__PROBLEM DESCRIPTION__. Wherever an image appears in the records, exclude it, and reproduce everything else exactly.

__GIVEN INFORMATION__.
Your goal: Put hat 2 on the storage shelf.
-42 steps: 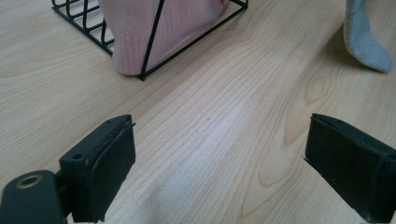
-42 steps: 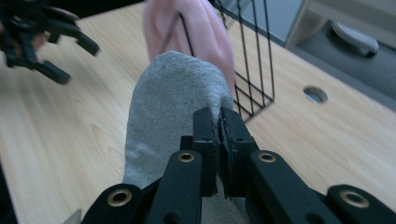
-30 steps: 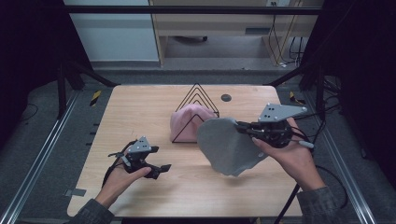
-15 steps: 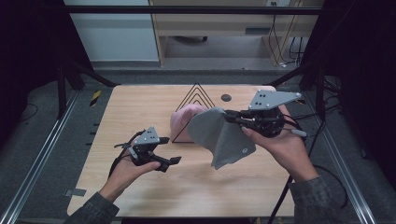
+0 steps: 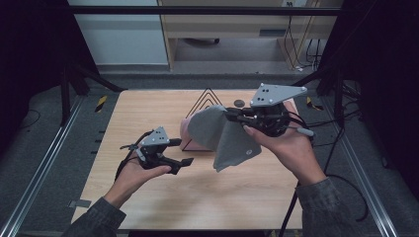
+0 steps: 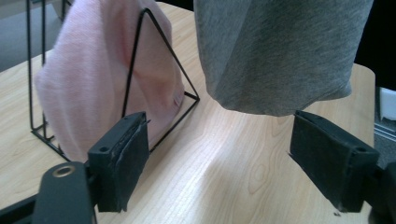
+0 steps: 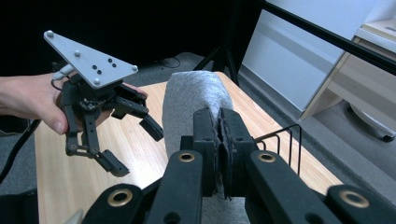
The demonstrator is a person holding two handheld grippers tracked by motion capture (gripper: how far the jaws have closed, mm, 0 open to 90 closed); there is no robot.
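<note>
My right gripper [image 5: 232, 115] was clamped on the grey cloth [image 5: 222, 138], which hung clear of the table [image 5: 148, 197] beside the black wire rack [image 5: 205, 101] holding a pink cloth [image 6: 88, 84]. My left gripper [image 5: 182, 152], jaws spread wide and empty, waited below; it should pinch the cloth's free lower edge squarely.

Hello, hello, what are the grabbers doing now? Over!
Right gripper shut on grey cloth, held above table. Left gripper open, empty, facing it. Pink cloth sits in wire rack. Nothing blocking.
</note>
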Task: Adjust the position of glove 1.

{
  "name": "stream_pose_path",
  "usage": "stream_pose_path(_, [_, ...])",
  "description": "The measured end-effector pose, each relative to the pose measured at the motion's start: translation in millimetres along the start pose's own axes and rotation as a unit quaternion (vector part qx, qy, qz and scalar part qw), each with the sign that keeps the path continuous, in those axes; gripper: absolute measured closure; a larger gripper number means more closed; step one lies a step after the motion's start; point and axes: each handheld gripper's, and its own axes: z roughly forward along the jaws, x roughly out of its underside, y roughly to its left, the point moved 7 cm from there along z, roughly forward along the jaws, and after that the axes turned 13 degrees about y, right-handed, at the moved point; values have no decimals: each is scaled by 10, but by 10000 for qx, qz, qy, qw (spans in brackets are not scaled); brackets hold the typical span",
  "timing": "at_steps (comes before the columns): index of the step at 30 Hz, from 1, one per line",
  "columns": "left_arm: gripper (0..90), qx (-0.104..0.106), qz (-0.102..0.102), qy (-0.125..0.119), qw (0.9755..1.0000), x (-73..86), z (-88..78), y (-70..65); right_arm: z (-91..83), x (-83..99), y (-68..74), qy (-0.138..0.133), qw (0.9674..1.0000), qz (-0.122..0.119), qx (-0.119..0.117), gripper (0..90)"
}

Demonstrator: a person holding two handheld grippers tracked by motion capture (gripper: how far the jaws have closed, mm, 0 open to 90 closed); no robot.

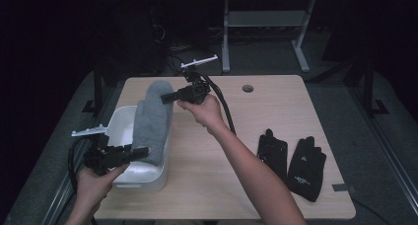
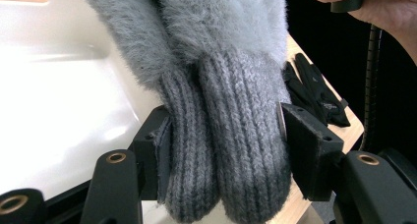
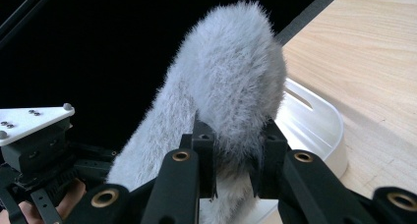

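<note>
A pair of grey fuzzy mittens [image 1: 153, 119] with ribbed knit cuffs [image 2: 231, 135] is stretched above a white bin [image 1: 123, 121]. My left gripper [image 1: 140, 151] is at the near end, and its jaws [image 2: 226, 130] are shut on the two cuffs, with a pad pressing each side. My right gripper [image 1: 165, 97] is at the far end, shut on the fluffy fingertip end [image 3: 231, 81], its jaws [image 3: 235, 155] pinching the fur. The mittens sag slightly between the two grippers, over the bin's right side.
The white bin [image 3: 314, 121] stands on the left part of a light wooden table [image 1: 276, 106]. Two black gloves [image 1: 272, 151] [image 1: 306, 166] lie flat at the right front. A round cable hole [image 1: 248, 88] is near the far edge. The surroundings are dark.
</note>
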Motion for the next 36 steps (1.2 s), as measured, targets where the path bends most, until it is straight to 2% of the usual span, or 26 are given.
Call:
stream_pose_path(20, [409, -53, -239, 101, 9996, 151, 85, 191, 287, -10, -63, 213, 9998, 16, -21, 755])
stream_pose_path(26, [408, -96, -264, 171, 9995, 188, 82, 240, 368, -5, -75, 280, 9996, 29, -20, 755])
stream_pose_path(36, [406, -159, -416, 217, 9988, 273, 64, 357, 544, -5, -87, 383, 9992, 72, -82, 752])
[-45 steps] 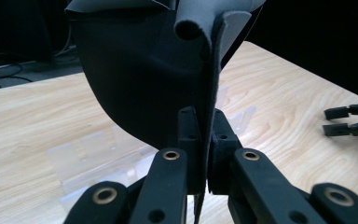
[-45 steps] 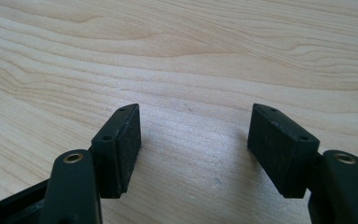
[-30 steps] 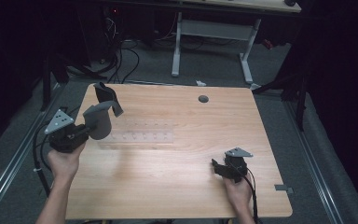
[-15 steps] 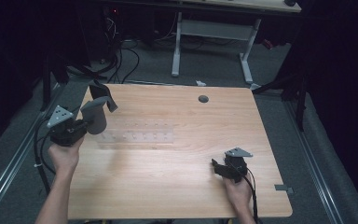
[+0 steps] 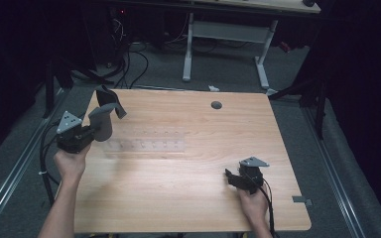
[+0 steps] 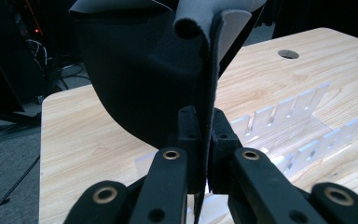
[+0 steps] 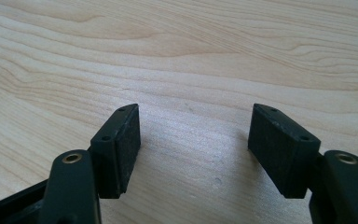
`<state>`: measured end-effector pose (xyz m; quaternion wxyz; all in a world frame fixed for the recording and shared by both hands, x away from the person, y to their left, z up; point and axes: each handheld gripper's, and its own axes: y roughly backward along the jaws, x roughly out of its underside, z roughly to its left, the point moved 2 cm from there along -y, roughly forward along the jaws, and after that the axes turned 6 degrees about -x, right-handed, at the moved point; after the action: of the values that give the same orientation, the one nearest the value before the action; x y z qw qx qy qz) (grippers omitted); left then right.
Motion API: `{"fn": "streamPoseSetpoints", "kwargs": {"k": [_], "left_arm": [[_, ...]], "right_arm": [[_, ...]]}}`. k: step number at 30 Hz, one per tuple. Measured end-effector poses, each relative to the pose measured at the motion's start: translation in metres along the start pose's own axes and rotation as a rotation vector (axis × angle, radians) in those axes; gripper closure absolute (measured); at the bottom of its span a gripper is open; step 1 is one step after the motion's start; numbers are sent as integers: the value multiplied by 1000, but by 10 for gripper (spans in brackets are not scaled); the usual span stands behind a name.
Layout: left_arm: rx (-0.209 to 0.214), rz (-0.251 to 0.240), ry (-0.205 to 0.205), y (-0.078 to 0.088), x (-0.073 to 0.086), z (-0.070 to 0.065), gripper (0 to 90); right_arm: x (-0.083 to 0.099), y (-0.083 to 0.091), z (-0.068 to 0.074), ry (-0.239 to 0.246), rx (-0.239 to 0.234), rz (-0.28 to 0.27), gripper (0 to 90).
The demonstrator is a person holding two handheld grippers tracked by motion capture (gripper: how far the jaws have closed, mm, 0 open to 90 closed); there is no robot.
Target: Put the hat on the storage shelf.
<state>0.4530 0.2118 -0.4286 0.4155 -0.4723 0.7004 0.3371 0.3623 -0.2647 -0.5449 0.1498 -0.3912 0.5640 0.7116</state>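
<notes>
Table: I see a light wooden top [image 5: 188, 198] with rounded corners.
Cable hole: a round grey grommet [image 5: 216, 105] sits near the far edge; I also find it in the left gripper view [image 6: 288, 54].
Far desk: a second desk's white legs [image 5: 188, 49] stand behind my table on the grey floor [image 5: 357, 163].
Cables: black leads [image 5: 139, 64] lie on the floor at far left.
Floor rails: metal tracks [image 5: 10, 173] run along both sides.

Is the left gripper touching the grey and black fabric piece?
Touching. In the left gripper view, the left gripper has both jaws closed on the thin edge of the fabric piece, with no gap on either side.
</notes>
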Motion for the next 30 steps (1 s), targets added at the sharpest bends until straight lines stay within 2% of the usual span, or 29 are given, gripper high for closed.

__RESPONSE__.
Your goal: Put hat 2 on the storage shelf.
-42 steps: 
-42 steps: 
-30 steps: 
-15 steps: 
+0 steps: 
+0 steps: 
+0 steps: 
The demonstrator is a person holding two handheld grippers tracked by motion capture (gripper: how far the jaws have closed, mm, 0 open to 90 closed); there is no robot.
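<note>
My right gripper [image 5: 232, 115] was clamped on the grey cloth [image 5: 222, 138], which hung clear of the table [image 5: 148, 197] beside the black wire rack [image 5: 205, 101] holding a pink cloth [image 6: 88, 84]. My left gripper [image 5: 182, 152], jaws spread wide and empty, waited below; it should pinch the cloth's free lower edge squarely.

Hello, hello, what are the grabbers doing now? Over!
Right gripper shut on grey cloth, held above table. Left gripper open, empty, facing it. Pink cloth sits in wire rack. Nothing blocking.
</note>
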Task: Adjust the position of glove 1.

{
  "name": "stream_pose_path",
  "usage": "stream_pose_path(_, [_, ...])",
  "description": "The measured end-effector pose, each relative to the pose measured at the motion's start: translation in millimetres along the start pose's own axes and rotation as a unit quaternion (vector part qx, qy, qz and scalar part qw), each with the sign that keeps the path continuous, in those axes; gripper: absolute measured closure; a larger gripper number means more closed; step one lies a step after the motion's start; point and axes: each handheld gripper's, and its own axes: z roughly forward along the jaws, x roughly out of its underside, y roughly to its left, the point moved 7 cm from there along z, roughly forward along the jaws, and after that the axes turned 13 degrees about y, right-handed, at the moved point; values have no decimals: each is scaled by 10, but by 10000 for qx, qz, qy, qw (spans in brackets are not scaled); brackets hold the typical span",
  "timing": "at_steps (comes before the columns): index of the step at 30 Hz, from 1, one per line",
  "columns": "left_arm: gripper (0..90), qx (-0.104..0.106), qz (-0.102..0.102), qy (-0.125..0.119), qw (0.9755..1.0000), x (-73..86), z (-88..78), y (-70..65); right_arm: z (-91..83), x (-83..99), y (-68..74), qy (-0.138..0.133), qw (0.9674..1.0000), qz (-0.122..0.119), qx (-0.119..0.117), gripper (0..90)"
}

Demonstrator: a person holding two handheld grippers tracked by motion capture (gripper: how far the jaws have closed, mm, 0 open to 90 closed); no robot.


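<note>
A pair of grey fuzzy mittens [image 1: 153, 119] with ribbed knit cuffs [image 2: 231, 135] is stretched above a white bin [image 1: 123, 121]. My left gripper [image 1: 140, 151] is at the near end, and its jaws [image 2: 226, 130] are shut on the two cuffs, with a pad pressing each side. My right gripper [image 1: 165, 97] is at the far end, shut on the fluffy fingertip end [image 3: 231, 81], its jaws [image 3: 235, 155] pinching the fur. The mittens sag slightly between the two grippers, over the bin's right side.
The white bin [image 3: 314, 121] stands on the left part of a light wooden table [image 1: 276, 106]. Two black gloves [image 1: 272, 151] [image 1: 306, 166] lie flat at the right front. A round cable hole [image 1: 248, 88] is near the far edge. The surroundings are dark.
</note>
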Motion for the next 36 steps (1.2 s), as measured, targets where the path bends most, until it is straight to 2% of the usual span, or 26 are given.
Call:
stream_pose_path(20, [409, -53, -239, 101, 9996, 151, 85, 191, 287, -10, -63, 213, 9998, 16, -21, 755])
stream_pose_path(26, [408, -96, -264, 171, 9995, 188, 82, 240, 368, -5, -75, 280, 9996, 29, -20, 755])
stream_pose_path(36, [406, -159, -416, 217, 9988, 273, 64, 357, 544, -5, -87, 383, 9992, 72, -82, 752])
[-45 steps] 
[-45 steps] 
[-30 steps] 
[-15 steps] 
[+0 steps] 
[+0 steps] 
[+0 steps] 
`<state>`: measured end-effector pose (xyz m; quaternion wxyz; all in a world frame fixed for the recording and shared by both hands, x away from the person, y to their left, z up; point and axes: each handheld gripper's, and its own axes: y roughly backward along the jaws, x roughly out of its underside, z roughly to its left, the point moved 2 cm from there along -y, roughly forward along the jaws, and after that the axes turned 6 degrees about -x, right-handed, at the moved point; after the action: of the values that give the same orientation, the one nearest the value before the action; x y z qw qx qy qz) (grippers omitted); left then right.
Motion API: `{"fn": "streamPoseSetpoints", "kwargs": {"k": [_], "left_arm": [[_, ...]], "right_arm": [[_, ...]]}}`. k: step number at 30 Hz, one per tuple. Measured end-effector poses, each relative to the pose measured at the motion's start: translation in metres along the start pose's own axes and rotation as a rotation vector (axis × angle, radians) in those axes; gripper closure absolute (measured); at the bottom of its span a gripper is open; step 1 is one step after the motion's start; numbers are sent as integers: the value multiplied by 1000, but by 10 for gripper (spans in brackets are not scaled); the usual span stands behind a name.
Layout: left_arm: rx (-0.209 to 0.214), rz (-0.251 to 0.240), ry (-0.205 to 0.205), y (-0.078 to 0.088), x (-0.073 to 0.086), z (-0.070 to 0.065), gripper (0 to 90); right_arm: x (-0.083 to 0.099), y (-0.083 to 0.091), z (-0.068 to 0.074), ry (-0.239 to 0.246), rx (-0.239 to 0.234), rz (-0.28 to 0.27), gripper (0 to 90).
The demonstrator is a person holding two handheld grippers tracked by motion capture (gripper: how far the jaws have closed, mm, 0 open to 90 closed); there is no robot.
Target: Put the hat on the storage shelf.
<state>0.4530 0.2118 -0.4286 0.4155 -0.4723 0.7004 0.3371 0.3623 -0.2647 -0.5449 0.1498 -0.3912 0.5640 0.7116</state>
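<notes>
Table: I see a light wooden top [image 5: 188, 198] with rounded corners.
Cable hole: a round grey grommet [image 5: 216, 105] sits near the far edge; I also find it in the left gripper view [image 6: 288, 54].
Far desk: a second desk's white legs [image 5: 188, 49] stand behind my table on the grey floor [image 5: 357, 163].
Cables: black leads [image 5: 139, 64] lie on the floor at far left.
Floor rails: metal tracks [image 5: 10, 173] run along both sides.

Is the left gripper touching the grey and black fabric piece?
Touching. In the left gripper view, the left gripper has both jaws closed on the thin edge of the fabric piece, with no gap on either side.
</notes>
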Motion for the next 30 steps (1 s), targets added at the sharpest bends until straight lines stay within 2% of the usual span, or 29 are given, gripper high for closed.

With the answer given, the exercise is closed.